I have a service in development and am planning the production resource requirements. We anticipate for every incoming live stream (h.264) there will be 100 viewers. The server specs we anticipate are below. My question is: how many inbound live streams can be handled on one server, if each live stream has 100 outbound connections?
4 Core Xeon
32 GB Ram
3.6ghz frequency
10GB bandwidth
or
2 x 6 Core Xeon (http://ark.intel.com/products/83352/Intel-Xeon-Processor-E5-2620-v3-15M-Cache-2_40-GHz)
32 GB Ram
2 x 2.4ghz frequency
10GB bandwidth
Do you have any idea about what the bit rate is going to be for the incoming streams? Will you be broadcasting the live streams back out as single bit rate streams, or will you be using transcoder? It’s very hard to pin down an exact number and without more information anything given will be a shot in the dark. So, here is some simple math to start getting an idea of what you are going to be looking at.
Assuming a 20% overhead on your bandwidth (2GB) you are looking at having 8GB of useful bandwidth. So if each stream has a bit rate of 5MB/second that would be 1,600 streams or 160 inbound streams with 100 viewers each. If the streams have a rate of 3MB/second then you would be looking at 266 inbound streams with 100 viewers each. Now, this is perfect world math and you would want to account for some wiggle room. You would also need to keep an eye on your RAM and other server performance items to verify you don’t have a pinch point there.

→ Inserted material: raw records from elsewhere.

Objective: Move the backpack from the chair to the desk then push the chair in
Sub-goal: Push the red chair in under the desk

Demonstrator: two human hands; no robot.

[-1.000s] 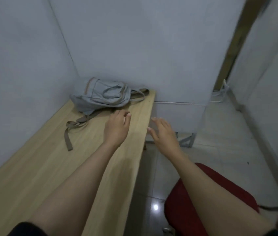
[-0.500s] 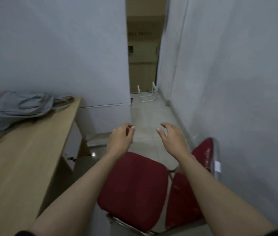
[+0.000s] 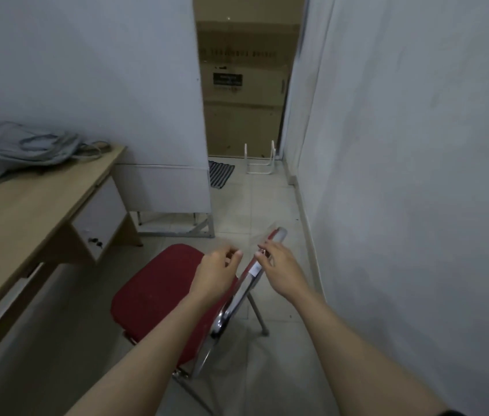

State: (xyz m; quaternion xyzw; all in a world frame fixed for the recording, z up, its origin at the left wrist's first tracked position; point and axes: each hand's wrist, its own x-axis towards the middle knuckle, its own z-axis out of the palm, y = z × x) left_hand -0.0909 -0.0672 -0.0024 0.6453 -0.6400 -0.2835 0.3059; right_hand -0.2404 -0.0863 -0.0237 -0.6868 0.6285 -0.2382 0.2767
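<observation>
Chair [image 3: 159, 295] backrest lies just under loosely curled fingers [image 3: 262, 255] of both hands.

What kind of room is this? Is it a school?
Probably a small study or office cubicle, not clearly a school. A wooden desk with a grey backpack stands by plain partition walls, and a red chair sits beside it.

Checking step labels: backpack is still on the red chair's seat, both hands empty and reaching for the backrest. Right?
Not quite. The head view shows the backpack lying on the desk, not on the seat of the red chair, which is bare. The rest holds: left hand and right hand are empty, near the backrest.
</observation>
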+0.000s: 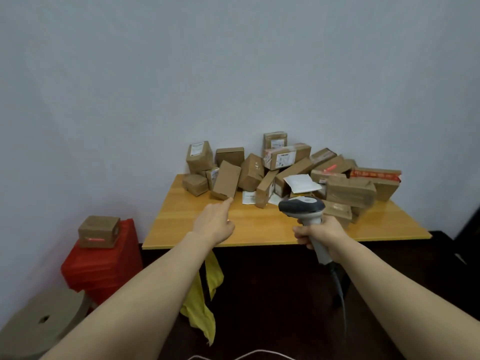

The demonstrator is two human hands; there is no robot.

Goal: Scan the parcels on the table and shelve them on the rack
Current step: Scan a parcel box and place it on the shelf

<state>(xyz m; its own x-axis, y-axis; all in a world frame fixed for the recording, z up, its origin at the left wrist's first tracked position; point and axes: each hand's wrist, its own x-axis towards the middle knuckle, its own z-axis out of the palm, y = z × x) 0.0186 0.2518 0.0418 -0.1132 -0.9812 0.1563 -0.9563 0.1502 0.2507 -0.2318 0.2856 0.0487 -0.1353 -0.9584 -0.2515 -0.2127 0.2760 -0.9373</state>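
Note:
Several brown cardboard parcels [283,167] lie heaped at the back of a wooden table [259,229], against the wall. My left hand [215,220] reaches over the table with fingers stretched out, its fingertips at the lower corner of a tilted plain box [226,179]. My right hand [320,233] grips the handle of a grey and white barcode scanner [302,206], whose head points toward the pile. A white padded envelope [302,183] lies among the boxes.
A small brown box [99,231] with a red scan line on it sits on a red stack [102,261] left of the table. A round cardboard disc [39,323] lies at the lower left. A yellow cloth [205,302] hangs under the table's front edge.

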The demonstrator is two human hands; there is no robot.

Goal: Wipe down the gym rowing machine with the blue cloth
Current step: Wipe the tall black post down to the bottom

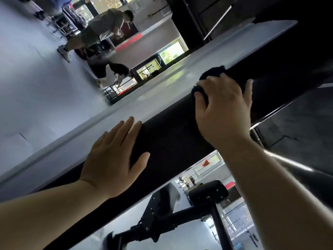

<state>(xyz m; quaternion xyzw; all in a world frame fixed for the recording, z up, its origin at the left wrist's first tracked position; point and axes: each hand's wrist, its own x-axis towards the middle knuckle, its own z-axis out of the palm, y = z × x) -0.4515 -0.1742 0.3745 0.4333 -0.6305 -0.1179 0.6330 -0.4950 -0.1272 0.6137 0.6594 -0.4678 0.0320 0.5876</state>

If you are using Transcoder you may or may not see the ability to have more connections, as everyone may be connecting at a lower bit rate, but there is a larger performance overhead to do the transcoding.
If you can spin up a server and start doing some load testing it willl give you the most honest performance benchmarks, but hopefully that gives you some loose numbers to start planning.